● **What the exercise asks**:
Every record needs to come back as written, except for the pictures.

● **Source data**:
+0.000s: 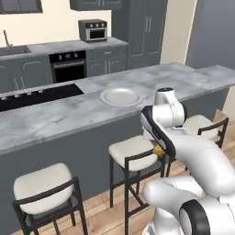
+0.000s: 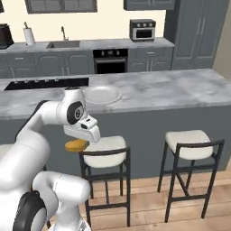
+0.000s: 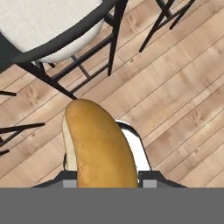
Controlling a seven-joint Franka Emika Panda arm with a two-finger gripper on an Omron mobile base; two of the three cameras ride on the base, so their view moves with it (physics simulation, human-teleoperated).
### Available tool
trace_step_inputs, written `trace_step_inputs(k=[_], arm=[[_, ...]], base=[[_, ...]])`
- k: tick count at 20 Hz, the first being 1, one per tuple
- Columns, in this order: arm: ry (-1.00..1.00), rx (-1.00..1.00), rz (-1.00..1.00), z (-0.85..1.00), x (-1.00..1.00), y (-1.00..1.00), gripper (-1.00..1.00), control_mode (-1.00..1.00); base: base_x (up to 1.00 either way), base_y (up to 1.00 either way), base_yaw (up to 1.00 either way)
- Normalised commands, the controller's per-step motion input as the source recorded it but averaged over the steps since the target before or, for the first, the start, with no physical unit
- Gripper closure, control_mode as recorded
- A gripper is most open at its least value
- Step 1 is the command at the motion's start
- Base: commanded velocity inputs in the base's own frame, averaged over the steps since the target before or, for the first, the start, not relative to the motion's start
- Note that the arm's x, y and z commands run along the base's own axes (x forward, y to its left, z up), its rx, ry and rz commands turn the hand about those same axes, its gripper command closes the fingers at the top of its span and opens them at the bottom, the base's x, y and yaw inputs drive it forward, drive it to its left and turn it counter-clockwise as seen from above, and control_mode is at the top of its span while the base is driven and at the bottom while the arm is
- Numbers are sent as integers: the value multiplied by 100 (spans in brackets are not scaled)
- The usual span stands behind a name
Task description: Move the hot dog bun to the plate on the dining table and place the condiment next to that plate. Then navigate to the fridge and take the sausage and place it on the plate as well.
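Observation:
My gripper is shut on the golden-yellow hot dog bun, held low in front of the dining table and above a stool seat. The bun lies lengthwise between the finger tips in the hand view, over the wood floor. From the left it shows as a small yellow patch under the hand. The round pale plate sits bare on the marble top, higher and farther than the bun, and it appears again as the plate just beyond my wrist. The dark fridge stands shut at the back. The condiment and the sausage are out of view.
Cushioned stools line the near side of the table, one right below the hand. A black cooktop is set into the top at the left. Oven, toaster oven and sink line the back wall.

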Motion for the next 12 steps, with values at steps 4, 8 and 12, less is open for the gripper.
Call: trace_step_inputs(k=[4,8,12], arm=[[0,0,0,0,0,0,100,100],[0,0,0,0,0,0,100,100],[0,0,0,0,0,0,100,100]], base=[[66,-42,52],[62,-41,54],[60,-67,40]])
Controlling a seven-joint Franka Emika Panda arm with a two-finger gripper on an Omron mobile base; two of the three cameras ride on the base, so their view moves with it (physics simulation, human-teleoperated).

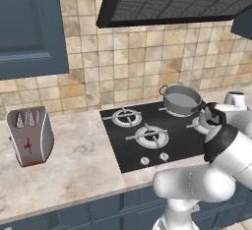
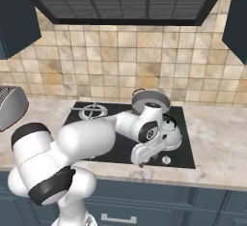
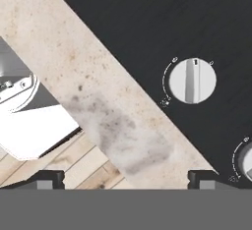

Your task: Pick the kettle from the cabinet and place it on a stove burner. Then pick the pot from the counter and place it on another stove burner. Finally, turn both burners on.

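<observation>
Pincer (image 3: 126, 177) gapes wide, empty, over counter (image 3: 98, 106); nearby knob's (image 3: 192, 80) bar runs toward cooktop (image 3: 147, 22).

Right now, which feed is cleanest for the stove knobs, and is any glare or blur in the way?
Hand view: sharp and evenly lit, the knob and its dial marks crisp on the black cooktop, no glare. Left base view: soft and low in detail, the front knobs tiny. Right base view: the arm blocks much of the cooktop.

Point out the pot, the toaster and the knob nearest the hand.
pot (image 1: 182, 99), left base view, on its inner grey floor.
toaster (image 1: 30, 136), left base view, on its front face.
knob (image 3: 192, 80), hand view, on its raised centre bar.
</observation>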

● **Exercise output**:
+0.000s: 
+0.000s: 
+0.000s: 
Controlling a seven-joint Franka Emika Panda arm with a two-finger gripper on an Omron mobile base; two of the three cameras ride on the base, so their view moves with it (physics simulation, human-teleoperated).
### Available tool
trace_step_inputs, written `trace_step_inputs(k=[_], arm=[[_, ...]], base=[[_, ...]])`
- k: tick count at 20 Hz, the first being 1, one per tuple
- Columns, in this order: arm: ry (-1.00..1.00), rx (-1.00..1.00), rz (-1.00..1.00), z (-0.85..1.00), x (-1.00..1.00), y (-1.00..1.00), gripper (-1.00..1.00), control_mode (-1.00..1.00); base: base_x (up to 1.00 either way), base_y (up to 1.00 either way), base_yaw (up to 1.00 either way)
- Normalised commands, the controller's per-step motion input as the source recorded it but averaged over the steps since the target before or, for the first, the start, with no physical unit
- Gripper closure, control_mode as recorded
- A gripper is most open at its least value
- Step 1 is the command at the motion's start
- Base: commanded velocity inputs in the base's own frame, averaged over the steps since the target before or, for the first, the start, not relative to the motion's start
- Note that the arm's x, y and z commands run along the base's own axes (x forward, y to its left, z up), its rx, ry and rz commands turn the hand about those same axes, its gripper command closes the fingers at the top of its span and opens them at the bottom, the base's x, y and yaw inputs drive it forward, drive it to its left and turn it counter-clockwise as seen from above, and control_mode is at the top of its span while the base is driven and at the bottom while the arm is
- Numbers are sent as integers: the value multiplied by 100 (spans in brackets are not scaled)
- The usual span stands behind a name
Task description: Move the hot dog bun to the plate on the dining table and place the condiment next to that plate. Then navigate to the fridge and take the sausage and place it on the plate as well.
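Observation:
My gripper is shut on the golden-yellow hot dog bun, held low in front of the dining table and above a stool seat. The bun lies lengthwise between the finger tips in the hand view, over the wood floor. From the left it shows as a small yellow patch under the hand. The round pale plate sits bare on the marble top, higher and farther than the bun, and it appears again as the plate just beyond my wrist. The dark fridge stands shut at the back. The condiment and the sausage are out of view.
Cushioned stools line the near side of the table, one right below the hand. A black cooktop is set into the top at the left. Oven, toaster oven and sink line the back wall.
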
Motion for the next 12 steps, with values at steps 4, 8 and 12, less is open for the gripper.
Call: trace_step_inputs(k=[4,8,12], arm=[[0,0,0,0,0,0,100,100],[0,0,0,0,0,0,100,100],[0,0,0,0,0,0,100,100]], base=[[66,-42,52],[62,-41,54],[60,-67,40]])
Controlling a seven-joint Franka Emika Panda arm with a two-finger gripper on an Omron mobile base; two of the three cameras ride on the base, so their view moves with it (physics simulation, human-teleoperated).


Your task: Pick the kettle from the cabinet and place it on a stove burner. Then pick the pot from the counter and place it on another stove burner. Finally, turn both burners on.

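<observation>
Pincer (image 3: 126, 177) gapes wide, empty, over counter (image 3: 98, 106); nearby knob's (image 3: 192, 80) bar runs toward cooktop (image 3: 147, 22).

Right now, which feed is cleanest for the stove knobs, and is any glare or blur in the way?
Hand view: sharp and evenly lit, the knob and its dial marks crisp on the black cooktop, no glare. Left base view: soft and low in detail, the front knobs tiny. Right base view: the arm blocks much of the cooktop.

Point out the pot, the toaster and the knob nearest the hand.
pot (image 1: 182, 99), left base view, on its inner grey floor.
toaster (image 1: 30, 136), left base view, on its front face.
knob (image 3: 192, 80), hand view, on its raised centre bar.
</observation>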

The work for this exercise is now done.